WORK INSTRUCTIONS => Transcribe word for word the lines below from the line with "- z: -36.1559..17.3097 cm" through the line with "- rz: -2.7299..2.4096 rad", ends included.

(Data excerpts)
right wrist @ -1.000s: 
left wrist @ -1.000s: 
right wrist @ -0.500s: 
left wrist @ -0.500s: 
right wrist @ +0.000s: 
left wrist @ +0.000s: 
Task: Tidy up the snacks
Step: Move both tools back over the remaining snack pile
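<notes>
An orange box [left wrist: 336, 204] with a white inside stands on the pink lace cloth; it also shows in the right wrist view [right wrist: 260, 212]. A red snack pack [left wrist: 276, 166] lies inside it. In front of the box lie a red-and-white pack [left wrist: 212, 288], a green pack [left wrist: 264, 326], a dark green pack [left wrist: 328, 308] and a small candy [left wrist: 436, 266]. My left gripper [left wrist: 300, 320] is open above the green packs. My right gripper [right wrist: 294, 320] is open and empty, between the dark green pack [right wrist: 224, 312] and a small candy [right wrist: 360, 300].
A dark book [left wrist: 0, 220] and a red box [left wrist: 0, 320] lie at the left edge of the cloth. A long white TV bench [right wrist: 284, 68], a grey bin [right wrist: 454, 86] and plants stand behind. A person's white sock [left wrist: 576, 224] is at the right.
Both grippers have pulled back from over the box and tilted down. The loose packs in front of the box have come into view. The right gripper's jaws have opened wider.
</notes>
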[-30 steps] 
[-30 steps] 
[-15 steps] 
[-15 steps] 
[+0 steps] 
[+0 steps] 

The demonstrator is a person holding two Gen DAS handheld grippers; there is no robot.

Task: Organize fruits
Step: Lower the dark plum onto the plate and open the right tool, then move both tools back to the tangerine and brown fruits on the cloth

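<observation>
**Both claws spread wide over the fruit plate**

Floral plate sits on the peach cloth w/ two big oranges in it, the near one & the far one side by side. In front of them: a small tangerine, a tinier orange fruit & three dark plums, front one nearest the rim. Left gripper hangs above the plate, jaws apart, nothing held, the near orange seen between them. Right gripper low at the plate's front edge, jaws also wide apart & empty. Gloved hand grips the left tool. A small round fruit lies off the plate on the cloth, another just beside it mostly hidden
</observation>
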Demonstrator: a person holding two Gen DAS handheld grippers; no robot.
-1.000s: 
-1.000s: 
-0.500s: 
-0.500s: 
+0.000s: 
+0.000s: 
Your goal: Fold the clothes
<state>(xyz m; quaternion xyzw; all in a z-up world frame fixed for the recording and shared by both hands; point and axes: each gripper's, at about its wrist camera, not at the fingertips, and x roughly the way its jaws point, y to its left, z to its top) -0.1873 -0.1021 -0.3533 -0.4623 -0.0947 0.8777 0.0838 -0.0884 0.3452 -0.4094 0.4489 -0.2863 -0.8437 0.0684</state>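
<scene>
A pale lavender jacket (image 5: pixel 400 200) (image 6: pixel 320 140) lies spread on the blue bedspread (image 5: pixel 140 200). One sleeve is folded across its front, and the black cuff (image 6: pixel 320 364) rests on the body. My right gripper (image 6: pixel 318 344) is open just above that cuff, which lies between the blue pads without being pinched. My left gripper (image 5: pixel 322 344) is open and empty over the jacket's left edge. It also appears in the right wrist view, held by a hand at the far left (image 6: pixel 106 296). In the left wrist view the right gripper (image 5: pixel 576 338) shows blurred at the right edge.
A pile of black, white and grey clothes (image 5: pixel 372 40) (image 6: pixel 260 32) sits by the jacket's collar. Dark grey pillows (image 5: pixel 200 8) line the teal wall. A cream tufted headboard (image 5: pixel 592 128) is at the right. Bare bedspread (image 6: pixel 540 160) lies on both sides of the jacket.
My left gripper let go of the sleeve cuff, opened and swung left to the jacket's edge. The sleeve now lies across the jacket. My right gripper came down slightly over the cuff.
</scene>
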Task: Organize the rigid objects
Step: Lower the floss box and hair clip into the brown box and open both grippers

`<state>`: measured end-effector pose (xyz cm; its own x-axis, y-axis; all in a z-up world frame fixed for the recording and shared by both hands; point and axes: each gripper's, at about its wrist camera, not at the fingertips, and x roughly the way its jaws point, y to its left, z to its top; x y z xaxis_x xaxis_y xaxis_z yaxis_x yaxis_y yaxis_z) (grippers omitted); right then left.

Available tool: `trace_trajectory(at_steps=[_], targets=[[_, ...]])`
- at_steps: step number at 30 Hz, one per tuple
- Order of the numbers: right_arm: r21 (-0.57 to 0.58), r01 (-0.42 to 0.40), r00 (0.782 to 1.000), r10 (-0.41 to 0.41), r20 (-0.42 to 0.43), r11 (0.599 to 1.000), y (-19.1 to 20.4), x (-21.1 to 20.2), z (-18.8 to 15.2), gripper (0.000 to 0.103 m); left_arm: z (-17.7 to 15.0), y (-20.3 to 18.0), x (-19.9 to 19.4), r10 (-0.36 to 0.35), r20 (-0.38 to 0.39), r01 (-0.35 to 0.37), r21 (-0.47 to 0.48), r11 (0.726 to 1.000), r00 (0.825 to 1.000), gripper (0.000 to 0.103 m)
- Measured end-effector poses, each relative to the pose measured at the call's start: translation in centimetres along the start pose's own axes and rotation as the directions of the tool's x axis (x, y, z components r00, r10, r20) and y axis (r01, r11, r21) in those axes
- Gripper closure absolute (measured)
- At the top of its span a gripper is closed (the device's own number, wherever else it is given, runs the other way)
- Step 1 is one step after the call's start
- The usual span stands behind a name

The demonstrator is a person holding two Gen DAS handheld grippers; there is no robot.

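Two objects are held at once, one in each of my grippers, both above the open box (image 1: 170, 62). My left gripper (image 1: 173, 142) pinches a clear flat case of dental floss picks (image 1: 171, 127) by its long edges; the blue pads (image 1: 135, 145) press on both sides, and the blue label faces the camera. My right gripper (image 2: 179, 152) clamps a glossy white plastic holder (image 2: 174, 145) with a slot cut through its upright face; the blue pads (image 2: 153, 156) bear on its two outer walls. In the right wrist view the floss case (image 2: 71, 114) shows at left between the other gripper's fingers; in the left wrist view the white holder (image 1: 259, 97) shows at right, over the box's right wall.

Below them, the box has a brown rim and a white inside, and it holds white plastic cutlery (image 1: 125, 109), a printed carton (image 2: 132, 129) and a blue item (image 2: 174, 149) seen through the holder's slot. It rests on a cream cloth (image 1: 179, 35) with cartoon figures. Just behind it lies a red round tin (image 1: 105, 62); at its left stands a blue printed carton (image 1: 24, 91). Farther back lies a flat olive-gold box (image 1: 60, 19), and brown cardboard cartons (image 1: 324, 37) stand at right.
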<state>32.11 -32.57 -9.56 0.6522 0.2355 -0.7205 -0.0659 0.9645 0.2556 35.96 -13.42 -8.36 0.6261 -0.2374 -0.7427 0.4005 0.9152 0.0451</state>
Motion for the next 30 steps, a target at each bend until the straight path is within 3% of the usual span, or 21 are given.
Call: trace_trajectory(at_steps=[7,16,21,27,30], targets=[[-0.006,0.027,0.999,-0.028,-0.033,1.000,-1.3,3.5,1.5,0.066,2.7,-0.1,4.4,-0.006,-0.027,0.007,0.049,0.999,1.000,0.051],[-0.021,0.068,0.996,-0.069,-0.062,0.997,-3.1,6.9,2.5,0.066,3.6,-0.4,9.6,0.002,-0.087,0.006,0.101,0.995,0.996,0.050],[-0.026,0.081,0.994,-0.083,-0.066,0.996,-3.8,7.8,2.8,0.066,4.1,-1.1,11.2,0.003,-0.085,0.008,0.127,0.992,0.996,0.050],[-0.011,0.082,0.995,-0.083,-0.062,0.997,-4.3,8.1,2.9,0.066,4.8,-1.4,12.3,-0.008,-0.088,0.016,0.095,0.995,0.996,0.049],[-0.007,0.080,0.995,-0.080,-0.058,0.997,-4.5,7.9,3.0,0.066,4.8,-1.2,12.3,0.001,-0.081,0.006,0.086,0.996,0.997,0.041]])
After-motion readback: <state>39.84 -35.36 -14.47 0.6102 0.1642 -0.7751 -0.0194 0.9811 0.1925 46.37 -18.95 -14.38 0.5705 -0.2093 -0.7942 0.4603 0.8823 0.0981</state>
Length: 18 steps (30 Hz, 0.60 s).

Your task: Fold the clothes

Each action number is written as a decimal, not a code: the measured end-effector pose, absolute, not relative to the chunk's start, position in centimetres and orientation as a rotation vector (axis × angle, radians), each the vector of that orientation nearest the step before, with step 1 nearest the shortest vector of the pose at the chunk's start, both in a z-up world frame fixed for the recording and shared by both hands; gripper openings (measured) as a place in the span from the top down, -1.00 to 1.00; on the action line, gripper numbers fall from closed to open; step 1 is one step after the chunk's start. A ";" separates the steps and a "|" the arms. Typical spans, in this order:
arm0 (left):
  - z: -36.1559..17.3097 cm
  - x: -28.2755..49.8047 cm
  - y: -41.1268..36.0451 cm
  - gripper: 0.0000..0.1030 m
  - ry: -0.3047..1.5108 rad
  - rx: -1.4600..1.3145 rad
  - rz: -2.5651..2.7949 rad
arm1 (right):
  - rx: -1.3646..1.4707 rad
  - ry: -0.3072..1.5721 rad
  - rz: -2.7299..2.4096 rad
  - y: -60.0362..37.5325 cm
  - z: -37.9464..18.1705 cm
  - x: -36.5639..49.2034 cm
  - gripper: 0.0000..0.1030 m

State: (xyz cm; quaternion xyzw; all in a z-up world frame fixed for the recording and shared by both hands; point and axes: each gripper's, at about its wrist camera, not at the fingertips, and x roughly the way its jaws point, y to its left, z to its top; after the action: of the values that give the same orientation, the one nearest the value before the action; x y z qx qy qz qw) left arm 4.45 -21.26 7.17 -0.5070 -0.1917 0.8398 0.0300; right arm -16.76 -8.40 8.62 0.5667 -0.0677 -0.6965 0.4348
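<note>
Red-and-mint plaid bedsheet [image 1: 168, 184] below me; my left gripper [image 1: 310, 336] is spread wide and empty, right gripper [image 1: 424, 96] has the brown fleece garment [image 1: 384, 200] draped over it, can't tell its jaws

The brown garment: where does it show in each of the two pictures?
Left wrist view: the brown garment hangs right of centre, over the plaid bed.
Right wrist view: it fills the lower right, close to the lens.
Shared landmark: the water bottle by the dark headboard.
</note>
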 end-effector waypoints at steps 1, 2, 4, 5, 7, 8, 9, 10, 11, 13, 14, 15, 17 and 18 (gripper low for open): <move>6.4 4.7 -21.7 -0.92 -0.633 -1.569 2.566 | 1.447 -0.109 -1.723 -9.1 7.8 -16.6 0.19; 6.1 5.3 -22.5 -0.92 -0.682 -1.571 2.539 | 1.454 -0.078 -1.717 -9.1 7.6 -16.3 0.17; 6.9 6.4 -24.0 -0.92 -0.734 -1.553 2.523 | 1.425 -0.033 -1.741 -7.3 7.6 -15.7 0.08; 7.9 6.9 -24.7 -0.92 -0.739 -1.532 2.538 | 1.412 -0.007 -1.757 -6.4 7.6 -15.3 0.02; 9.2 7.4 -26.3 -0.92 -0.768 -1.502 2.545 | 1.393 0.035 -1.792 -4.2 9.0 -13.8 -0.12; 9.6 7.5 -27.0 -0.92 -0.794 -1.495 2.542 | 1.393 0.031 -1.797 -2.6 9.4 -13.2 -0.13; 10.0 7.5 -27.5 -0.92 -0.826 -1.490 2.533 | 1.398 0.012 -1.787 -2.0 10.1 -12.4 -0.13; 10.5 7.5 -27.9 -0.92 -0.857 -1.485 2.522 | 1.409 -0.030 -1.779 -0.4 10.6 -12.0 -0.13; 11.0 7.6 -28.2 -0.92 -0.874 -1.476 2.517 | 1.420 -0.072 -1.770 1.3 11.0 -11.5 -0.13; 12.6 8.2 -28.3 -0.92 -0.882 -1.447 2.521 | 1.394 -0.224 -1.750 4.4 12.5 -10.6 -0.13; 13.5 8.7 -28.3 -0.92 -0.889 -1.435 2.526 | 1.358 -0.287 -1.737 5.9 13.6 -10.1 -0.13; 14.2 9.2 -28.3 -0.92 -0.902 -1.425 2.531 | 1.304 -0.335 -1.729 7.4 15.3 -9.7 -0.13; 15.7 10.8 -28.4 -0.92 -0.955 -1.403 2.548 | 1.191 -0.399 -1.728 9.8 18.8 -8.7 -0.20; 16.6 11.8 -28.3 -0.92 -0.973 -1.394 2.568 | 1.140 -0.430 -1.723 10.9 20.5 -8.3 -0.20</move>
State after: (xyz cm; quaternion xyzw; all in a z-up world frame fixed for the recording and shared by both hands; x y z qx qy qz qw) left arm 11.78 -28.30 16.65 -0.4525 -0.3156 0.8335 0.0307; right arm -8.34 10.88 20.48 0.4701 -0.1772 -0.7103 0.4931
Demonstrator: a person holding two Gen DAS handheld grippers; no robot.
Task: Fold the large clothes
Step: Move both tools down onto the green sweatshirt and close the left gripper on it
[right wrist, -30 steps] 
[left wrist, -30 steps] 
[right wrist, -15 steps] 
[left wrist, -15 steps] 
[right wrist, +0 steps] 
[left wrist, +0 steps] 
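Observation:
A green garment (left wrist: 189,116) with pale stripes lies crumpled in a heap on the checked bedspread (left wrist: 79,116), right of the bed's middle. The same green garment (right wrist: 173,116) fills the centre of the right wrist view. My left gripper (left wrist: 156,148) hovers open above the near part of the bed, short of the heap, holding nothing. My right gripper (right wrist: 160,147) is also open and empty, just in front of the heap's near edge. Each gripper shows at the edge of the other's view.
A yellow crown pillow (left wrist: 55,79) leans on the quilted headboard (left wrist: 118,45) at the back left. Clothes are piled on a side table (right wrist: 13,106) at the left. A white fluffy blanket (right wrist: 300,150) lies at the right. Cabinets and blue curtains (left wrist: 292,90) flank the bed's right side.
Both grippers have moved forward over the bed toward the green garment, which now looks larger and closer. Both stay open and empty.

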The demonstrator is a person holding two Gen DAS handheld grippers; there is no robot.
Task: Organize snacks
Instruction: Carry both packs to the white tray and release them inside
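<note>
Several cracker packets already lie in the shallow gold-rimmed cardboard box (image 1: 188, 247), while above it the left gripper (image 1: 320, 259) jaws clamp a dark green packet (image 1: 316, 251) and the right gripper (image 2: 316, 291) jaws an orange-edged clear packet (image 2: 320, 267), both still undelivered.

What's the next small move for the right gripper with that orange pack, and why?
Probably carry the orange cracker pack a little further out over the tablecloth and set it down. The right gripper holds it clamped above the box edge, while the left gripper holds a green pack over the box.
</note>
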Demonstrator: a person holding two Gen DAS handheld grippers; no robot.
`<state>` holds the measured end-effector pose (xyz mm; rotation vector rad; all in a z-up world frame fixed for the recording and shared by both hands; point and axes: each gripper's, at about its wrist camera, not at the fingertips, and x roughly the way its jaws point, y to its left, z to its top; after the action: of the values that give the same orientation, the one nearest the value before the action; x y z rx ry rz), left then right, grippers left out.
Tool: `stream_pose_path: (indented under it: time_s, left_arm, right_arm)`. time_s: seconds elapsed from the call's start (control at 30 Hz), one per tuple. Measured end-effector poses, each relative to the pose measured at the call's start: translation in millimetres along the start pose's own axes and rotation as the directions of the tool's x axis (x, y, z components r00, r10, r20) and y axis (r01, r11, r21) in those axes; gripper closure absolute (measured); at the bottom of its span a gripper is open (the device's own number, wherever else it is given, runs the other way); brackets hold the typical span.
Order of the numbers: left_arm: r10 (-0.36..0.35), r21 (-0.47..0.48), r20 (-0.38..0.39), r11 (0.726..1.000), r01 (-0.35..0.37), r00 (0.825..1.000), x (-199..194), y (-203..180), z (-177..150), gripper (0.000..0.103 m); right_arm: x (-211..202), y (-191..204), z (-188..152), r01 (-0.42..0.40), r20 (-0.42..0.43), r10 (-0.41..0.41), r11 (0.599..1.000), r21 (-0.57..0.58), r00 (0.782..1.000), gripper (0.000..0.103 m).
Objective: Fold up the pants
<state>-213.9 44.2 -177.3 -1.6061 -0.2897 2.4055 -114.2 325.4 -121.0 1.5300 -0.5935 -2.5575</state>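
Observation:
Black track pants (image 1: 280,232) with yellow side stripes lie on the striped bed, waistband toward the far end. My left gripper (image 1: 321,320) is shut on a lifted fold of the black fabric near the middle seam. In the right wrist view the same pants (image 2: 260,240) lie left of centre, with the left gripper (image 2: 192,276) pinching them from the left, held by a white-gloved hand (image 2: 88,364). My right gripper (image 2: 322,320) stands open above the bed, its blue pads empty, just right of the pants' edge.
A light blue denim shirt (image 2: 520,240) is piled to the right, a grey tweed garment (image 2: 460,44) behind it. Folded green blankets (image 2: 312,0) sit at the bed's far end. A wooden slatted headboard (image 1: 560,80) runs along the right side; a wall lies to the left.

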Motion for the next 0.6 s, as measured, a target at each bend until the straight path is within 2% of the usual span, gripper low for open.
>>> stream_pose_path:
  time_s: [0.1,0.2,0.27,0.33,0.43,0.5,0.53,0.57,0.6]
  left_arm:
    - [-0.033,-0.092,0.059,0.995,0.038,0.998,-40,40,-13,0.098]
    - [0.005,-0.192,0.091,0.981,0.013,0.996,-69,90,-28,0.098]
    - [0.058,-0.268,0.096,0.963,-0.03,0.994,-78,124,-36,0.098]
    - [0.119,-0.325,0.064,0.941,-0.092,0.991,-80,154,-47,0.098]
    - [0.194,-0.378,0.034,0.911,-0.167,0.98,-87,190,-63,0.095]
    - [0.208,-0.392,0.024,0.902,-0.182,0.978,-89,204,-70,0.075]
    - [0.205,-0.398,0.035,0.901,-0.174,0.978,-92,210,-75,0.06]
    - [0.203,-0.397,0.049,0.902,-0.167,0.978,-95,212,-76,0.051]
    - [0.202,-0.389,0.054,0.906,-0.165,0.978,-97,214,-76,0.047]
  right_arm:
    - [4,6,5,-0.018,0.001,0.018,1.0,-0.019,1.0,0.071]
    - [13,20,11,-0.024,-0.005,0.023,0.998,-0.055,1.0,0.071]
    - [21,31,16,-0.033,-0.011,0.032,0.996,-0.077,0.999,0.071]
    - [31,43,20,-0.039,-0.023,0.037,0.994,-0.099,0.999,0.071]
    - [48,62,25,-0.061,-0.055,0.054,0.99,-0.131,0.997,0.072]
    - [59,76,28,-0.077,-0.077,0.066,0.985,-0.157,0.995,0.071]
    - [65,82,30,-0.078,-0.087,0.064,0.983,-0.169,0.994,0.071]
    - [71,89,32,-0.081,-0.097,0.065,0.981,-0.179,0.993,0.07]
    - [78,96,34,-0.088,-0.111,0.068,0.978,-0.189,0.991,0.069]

ANSWER SPACE =>
  - z: -36.1559..17.3097 cm
  - x: -28.2755..49.8047 cm
  - y: -41.1268..36.0451 cm
  - gripper: 0.0000..0.1030 m
  - ry: -0.3047..1.5108 rad
  - rx: -1.4600..1.3145 rad
  - rz: -2.5651..2.7949 rad
arm1 (right):
  - rx: -1.3646..1.4707 rad
  - ry: -0.3072..1.5721 rad
  - rz: -2.7299..2.4096 rad

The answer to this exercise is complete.